Cuando no se tiene conciencia cierta, sino que se duda sobre la moralidad del acto, a pesar de
haberse estudiado y consultado con personas o compañeros prudentes y expertos, hay que tomar una
decisión personal que puede apoyarse en principios y reglas generales éticas (y de derecho). Podemos
exponer, entre otras, las siguientes:

- En caso de duda es más seguro abstenerse. Lo contrario podría ser imprudente. Como por
ejemplo clásico está el caso del cazador que viendo un movimiento entre las matas, ante la duda
de que sea o no una pieza de caza, se abstiene de disparar.
- La ley dudosa no obliga. La libertad del hombre es un derecho fundamental cuya existencia se
supone.
- In dubio pro reo, principio moral por el que se prima el estado de inocencia sobre la culpabilidad,
estableciéndose una presunción a favor de la primera.

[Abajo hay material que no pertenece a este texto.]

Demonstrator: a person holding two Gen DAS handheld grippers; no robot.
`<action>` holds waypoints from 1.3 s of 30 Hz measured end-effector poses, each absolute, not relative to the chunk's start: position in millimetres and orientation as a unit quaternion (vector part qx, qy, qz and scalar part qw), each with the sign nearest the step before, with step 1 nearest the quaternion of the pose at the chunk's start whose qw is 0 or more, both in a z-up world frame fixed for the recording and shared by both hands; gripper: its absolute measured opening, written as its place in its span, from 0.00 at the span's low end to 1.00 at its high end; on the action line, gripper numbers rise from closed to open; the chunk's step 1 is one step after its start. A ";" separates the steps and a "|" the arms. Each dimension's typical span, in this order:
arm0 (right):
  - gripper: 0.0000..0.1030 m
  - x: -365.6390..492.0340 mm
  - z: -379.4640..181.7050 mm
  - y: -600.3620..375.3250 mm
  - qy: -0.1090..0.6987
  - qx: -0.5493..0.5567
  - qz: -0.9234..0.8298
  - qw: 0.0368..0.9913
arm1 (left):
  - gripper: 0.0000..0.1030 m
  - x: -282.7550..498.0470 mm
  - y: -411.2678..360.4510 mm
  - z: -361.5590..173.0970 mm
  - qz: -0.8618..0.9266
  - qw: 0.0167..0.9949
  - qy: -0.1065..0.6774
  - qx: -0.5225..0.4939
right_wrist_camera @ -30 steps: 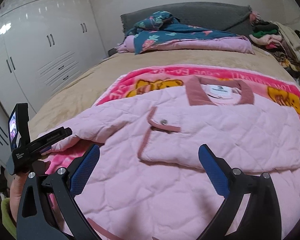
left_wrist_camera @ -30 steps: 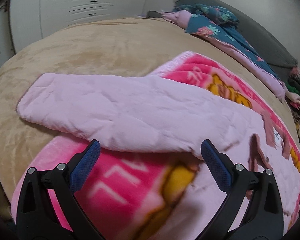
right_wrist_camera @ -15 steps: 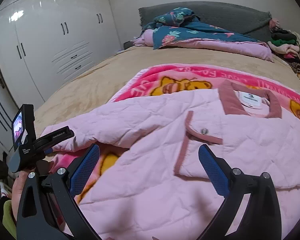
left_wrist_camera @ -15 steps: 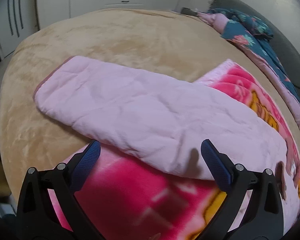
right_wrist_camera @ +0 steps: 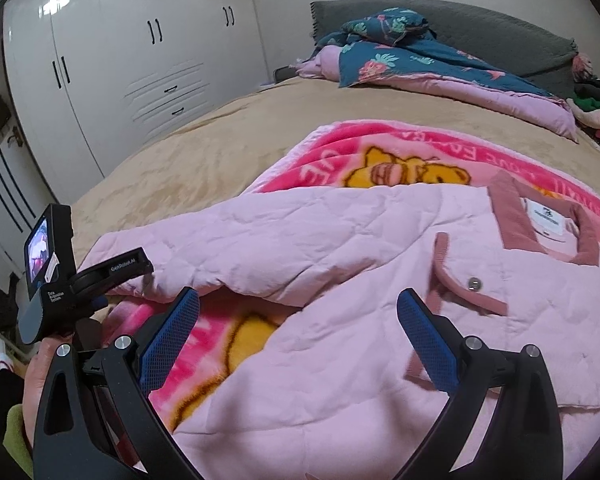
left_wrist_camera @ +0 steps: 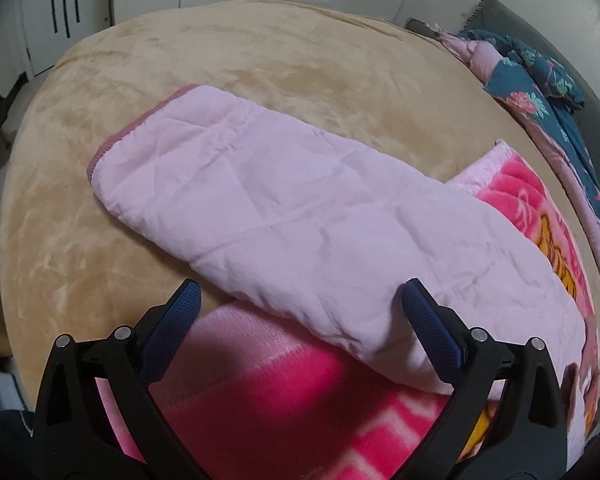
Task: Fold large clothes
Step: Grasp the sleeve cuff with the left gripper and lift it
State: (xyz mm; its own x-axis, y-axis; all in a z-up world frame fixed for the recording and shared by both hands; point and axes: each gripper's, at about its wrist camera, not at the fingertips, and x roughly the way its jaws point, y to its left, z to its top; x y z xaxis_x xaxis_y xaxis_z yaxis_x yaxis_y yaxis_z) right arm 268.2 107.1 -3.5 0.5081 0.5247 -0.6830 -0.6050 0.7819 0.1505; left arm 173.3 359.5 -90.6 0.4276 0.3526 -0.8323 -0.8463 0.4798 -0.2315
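A pale pink quilted jacket (right_wrist_camera: 340,320) lies face up on a pink cartoon blanket (right_wrist_camera: 380,160) on the bed, collar (right_wrist_camera: 540,224) at the far right. Its left sleeve (left_wrist_camera: 268,200) stretches out flat over the tan bedspread, cuff (left_wrist_camera: 112,140) at the far left. My left gripper (left_wrist_camera: 300,304) is open and empty, just above the sleeve's near edge; it also shows in the right wrist view (right_wrist_camera: 112,276) at the sleeve's end. My right gripper (right_wrist_camera: 296,312) is open and empty, above the jacket's body near the armpit.
The tan bedspread (left_wrist_camera: 260,60) covers the bed. A teal floral and pink quilt (right_wrist_camera: 420,64) lies bundled at the headboard. Piled clothes (right_wrist_camera: 596,108) sit at the far right. White wardrobes (right_wrist_camera: 120,60) stand along the left side.
The left gripper has swung left along the sleeve toward the cuff. The right gripper has turned left, so the collar now sits at the right. Both stay open.
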 end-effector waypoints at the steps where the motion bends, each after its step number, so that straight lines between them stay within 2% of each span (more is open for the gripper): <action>1: 0.96 268.4 -5.4 109.3 0.375 -0.055 0.327 0.865 | 0.91 173.2 361.9 -91.2 0.386 0.776 0.368 -0.336; 19: 0.96 287.0 -26.8 118.4 0.393 -0.060 0.324 0.858 | 0.91 143.0 429.9 -116.8 0.354 0.769 0.289 -0.447; 21: 0.96 289.2 -30.0 115.4 0.395 -0.060 0.322 0.859 | 0.86 140.9 434.4 -117.7 0.351 0.771 0.282 -0.451; 23: 0.96 290.5 -31.8 111.7 0.399 -0.052 0.323 0.857 | 0.69 136.5 437.5 -116.8 0.353 0.772 0.277 -0.450; 24: 0.96 291.6 -32.2 108.4 0.403 -0.044 0.324 0.855 | 0.65 134.8 437.4 -115.3 0.355 0.774 0.274 -0.448; 26: 0.96 291.4 -31.0 100.9 0.403 -0.032 0.324 0.856 | 0.50 132.8 437.2 -110.2 0.356 0.780 0.268 -0.439; 27: 0.96 290.9 -30.2 98.1 0.400 -0.030 0.322 0.857 | 0.46 132.6 436.0 -106.0 0.358 0.785 0.264 -0.431; 30: 0.96 289.1 -26.0 84.1 0.397 -0.018 0.315 0.862 | 0.28 130.0 427.6 -86.1 0.355 0.808 0.245 -0.402; 34: 0.96 285.9 -19.0 62.2 0.391 -0.003 0.305 0.868 | 0.21 131.9 413.9 -61.5 0.337 0.836 0.223 -0.371; 39: 0.96 281.0 -11.8 31.1 0.383 0.016 0.285 0.879 | 0.20 135.3 387.9 -32.1 0.310 0.866 0.195 -0.341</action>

La conciencia no es suficiente, ya que puede darse el caso nada infrecuente, de que esa conciencia
cierta sea errónea. Tenemos que preguntarnos, pues, cuando podemos reputar que la conciencia es
verdadera. La respuesta es aparentemente fácil: la cualidad de verdadera se da en razón de la
conformidad de la conciencia con la ley moral. Esto supone que existen principios morales o éticos
objetivos, iguales para todos los hombres. Y así es, estos principios existen y más que variar con el
tiempo, adaptándose a nuevas normas sociales o culturales, lo que ocurre es que surgen situaciones y
conflictos nuevos para los que hay que buscar directrices éticas nuevas obtenidas de los principios
vigentes desde siempre.

Y aquí, en este concreto punto es donde aparece con mayor vigor el rol de la conciencia como
sindéresis o juicio propio que guía la acción humana. Es cierto que la conciencia, en este supuesto, es
libre y no admite imposición externa alguna sin degradarla. Los dictados de la conciencia son, en estos
casos, obligatorios, como indica el antiguo axioma de que nadie le es lícito obrar contra su propia
conciencia. Pero siempre a condición de haber cumplido con los requisitos antes apuntados.